Em nota, a secretaria estadual de Saúde diz que “não houve qualquer contato prévio de fiscais da Vigilância Sanitária com a empresa. A inspeção foi realizada em 4 de outubro sem interferência externa e motivou a interdição do laboratório. Os resultados constam em relatório enviado à sindicância interna que apura o caso, e permanecem sob sigilo até o fim dos trabalhos da comissão.”
Jacqueline também afirmou aos policiais que a calibragem dos aparelhos usados nos exames deveria ser feita diretamente, mas que Vieira ordenou que fosse realizada apenas uma vez por semana, o que “compromete a segurança e a qualidade dos resultados”.
Segundo Jacqueline, a situação só foi alterada quando Vieira soube da inspeção da Vigilância Sanitária.
“A ordem de Walter começou a ser executada nesse sentido em janeiro de 2024, mas, quando ele soube da fiscalização da Vigilância Sanitária, deu uma nova ordem para que o controle fosse feito diariamente, como é o correto. No entanto, os controles deveriam ser fotografados”, relatou em depoimento.
Ela também disse aos policiais que suas funções no laboratório incluíam o pedido de insumos, controle de estoques, preenchimento de planilhas. E relatou que também fazia a conferência administrativa de laudos em busca de erros de digitação.
Jacqueline Iris Bacellar de Assis foi presa por constar na assinatura que aparece em um dos laudos que atestaram que os doadores de órgãos não tinham HIV. Antes de ser presa, ela reconheceu que as rubricas nos documentos são suas, mas negou qualquer envolvimento no caso.

PRISÃO TEMPORÁRIA PRORROGADA
Nesta quinta-feira (17), a Justiça do Rio decidiu prorrogar a prisão temporária dos quatro presos. Walter Vieira, Jacqueline Iris Barcellar de Assis, Walter Vieira, Cleber de Oliveira Santos e Ivanildo Fernandes dos Santos continuarão presos por mais cinco dias.
A promotora Elisa Ramos Pittaro Neves, do Ministério Público do Rio de Janeiro, afirmou que os suspeitos e o laboratório PCS Lab Saleme “já emitiram dezenas de resultados com falso positivo e falso negativo para HIV, inclusive em exames de crianças”.
Segundo a promotora, os envolvidos respondem “a inúmeras ações indenizatórias por danos moral e material, de forma que a reiteração dessa conduta demonstra total indiferença com a vida e a integridade física e psicológica de seus clientes, e da população como um todo.”

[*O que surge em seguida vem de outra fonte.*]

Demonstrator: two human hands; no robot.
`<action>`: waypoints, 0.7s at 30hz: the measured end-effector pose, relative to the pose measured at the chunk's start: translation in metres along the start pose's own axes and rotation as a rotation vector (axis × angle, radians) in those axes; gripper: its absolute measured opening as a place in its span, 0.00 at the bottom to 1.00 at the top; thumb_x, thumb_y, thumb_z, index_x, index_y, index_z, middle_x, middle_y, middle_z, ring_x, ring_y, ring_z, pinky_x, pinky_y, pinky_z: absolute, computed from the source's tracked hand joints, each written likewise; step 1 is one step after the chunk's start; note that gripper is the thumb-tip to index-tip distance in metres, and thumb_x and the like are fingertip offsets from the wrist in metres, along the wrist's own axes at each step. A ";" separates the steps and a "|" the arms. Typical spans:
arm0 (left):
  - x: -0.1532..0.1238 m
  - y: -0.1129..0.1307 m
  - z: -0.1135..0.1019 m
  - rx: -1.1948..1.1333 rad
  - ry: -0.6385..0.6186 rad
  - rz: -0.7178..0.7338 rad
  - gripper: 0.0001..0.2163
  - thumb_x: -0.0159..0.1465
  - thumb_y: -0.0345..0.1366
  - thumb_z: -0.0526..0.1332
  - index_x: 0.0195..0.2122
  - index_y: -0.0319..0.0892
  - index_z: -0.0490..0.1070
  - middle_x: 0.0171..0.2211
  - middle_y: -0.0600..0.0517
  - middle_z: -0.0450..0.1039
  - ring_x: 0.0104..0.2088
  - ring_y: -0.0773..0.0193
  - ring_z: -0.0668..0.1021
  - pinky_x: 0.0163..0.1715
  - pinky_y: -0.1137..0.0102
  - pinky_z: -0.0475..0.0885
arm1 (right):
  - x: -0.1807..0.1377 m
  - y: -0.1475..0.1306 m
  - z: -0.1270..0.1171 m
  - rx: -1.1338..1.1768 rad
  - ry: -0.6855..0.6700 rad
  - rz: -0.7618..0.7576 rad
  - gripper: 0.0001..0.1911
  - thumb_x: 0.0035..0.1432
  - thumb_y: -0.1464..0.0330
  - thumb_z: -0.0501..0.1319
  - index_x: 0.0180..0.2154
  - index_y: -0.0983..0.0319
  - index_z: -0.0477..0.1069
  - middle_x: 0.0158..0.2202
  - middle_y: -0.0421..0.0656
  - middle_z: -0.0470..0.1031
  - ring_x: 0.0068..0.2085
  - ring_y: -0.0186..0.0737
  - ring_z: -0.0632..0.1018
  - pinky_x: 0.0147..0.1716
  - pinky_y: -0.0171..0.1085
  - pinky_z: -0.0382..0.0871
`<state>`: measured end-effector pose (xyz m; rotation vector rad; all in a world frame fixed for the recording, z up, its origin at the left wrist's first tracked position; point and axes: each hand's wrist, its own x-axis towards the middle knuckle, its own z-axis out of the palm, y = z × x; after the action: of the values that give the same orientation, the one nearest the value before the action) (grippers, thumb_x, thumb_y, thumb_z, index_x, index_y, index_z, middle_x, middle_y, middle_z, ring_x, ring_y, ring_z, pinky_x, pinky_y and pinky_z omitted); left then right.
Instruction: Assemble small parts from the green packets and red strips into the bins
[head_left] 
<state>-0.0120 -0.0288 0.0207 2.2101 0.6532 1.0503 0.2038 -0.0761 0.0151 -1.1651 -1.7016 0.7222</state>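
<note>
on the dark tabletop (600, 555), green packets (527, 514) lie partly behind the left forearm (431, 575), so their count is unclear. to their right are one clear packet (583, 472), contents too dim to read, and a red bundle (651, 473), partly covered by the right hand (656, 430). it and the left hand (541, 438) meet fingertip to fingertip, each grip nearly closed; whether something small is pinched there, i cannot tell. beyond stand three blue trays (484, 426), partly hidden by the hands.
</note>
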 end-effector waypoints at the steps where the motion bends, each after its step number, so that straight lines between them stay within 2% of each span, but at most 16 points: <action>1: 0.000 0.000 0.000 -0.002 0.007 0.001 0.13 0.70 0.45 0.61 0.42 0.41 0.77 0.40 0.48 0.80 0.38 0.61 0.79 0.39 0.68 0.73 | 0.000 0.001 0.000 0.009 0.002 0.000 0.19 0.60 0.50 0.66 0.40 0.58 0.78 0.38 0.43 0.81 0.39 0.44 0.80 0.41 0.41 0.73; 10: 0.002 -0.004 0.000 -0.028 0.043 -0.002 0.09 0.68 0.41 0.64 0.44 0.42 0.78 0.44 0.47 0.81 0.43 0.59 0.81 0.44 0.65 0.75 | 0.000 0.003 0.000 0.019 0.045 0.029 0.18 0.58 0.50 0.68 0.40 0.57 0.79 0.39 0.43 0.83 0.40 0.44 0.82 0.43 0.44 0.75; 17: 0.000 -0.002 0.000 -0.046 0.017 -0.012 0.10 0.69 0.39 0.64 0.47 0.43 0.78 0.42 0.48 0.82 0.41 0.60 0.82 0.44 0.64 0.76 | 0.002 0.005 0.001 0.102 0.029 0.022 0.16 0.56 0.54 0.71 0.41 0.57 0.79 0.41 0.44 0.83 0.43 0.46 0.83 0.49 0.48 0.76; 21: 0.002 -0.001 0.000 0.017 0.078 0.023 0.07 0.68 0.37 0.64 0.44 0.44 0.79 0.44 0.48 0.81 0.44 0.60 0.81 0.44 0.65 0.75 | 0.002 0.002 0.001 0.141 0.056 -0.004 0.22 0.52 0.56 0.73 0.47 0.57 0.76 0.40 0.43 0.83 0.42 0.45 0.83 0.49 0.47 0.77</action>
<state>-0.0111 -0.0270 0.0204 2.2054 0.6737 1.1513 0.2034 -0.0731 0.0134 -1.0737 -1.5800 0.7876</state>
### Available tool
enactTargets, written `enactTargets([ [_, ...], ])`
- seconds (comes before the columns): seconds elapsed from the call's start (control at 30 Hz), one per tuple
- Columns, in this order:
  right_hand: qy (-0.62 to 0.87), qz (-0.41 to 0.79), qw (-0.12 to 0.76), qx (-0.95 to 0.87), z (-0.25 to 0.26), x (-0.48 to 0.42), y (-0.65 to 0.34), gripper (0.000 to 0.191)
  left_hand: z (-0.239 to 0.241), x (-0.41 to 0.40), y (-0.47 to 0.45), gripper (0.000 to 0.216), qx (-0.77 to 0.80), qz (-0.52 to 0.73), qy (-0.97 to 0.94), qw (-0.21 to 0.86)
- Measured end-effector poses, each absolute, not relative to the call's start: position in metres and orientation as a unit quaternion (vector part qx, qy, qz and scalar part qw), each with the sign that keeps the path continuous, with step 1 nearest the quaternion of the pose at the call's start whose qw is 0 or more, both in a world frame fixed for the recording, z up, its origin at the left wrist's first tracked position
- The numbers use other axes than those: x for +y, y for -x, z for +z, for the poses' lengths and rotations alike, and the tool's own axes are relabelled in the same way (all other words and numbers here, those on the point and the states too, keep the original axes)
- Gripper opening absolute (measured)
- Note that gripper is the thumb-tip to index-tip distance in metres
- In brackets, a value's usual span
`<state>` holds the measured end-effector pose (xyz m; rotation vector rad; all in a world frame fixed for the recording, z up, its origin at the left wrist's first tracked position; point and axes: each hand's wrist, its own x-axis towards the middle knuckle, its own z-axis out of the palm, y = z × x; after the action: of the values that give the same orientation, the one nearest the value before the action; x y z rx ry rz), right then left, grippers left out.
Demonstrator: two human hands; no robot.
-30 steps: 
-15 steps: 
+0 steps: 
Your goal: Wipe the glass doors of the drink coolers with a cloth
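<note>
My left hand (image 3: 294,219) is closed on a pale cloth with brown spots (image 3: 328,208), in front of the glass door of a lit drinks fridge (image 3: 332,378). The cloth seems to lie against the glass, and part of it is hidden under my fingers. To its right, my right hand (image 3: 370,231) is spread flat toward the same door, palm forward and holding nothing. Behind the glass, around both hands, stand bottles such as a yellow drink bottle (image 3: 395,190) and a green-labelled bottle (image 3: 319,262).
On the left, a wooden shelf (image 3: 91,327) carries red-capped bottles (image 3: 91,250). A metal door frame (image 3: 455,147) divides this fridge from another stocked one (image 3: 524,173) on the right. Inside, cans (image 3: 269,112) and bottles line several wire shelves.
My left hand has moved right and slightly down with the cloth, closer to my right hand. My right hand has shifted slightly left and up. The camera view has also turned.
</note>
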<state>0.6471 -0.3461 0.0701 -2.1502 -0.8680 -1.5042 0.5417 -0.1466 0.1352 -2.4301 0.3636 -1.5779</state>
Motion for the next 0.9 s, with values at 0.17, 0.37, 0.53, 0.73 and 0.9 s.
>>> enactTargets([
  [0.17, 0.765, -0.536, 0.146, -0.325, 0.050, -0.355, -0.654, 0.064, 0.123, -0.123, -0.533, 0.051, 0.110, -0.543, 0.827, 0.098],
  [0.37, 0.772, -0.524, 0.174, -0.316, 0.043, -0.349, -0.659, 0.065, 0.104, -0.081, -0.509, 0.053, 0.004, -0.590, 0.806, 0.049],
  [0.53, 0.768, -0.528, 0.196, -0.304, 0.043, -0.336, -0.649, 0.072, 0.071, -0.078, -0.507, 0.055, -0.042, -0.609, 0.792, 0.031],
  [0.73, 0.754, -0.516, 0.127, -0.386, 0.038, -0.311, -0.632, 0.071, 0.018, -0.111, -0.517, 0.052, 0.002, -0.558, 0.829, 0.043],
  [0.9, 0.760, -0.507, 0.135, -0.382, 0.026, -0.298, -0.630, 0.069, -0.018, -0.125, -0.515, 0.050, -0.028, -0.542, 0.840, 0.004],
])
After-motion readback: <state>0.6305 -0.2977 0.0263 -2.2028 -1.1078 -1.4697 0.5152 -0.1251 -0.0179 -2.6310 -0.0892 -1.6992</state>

Na argumentação para manutenção da prisão dos investigados, a promotora Elisa Ramos Pittaro Neves ainda pontua que a prisão é necessária, considerando “o total desrespeito à vida de um número indeterminado de pessoas, movida pela ganância e pelo lucro, capazes de ignorar a extensão do dano de seus comportamentos criminosos, algo sem precedentes no Brasil”.
No fim da tarde de ontem, a Secretaria de Saúde do Estado informou que todos os exames de sangue doadores da Central de Transplantes que tiveram laudo emitido pelo laboratório PCS estão sendo reavaliados pelo Hemorio e os resultados serão divulgados “quando os laudos forem concluídos”.
Sobre a investigação, o Governo do Estado disse, em nota, que “determinou uma ampla investigação reunindo vários órgãos para assegurar rigor na identificação desse crime, que envolve pacientes da Central de Transplantes. A Polícia Civil prendeu o sócio do laboratório PCS Lab, Walter Vieira, além de outros três funcionários da empresa. Com os avanços na apuração, o inquérito foi reforçado pelo Departamento-Geral de Combate à Corrupção, ao Crime Organizado e à Lavagem de Dinheiro (DGCOR-LD), além da Delegacia do Consumidor (Decon). A Controladoria-Geral do Estado também atua no caso avaliando os contratos da Fundação Saúde. Há ainda sindicância aberta pela Secretaria de Estado de Saúde.”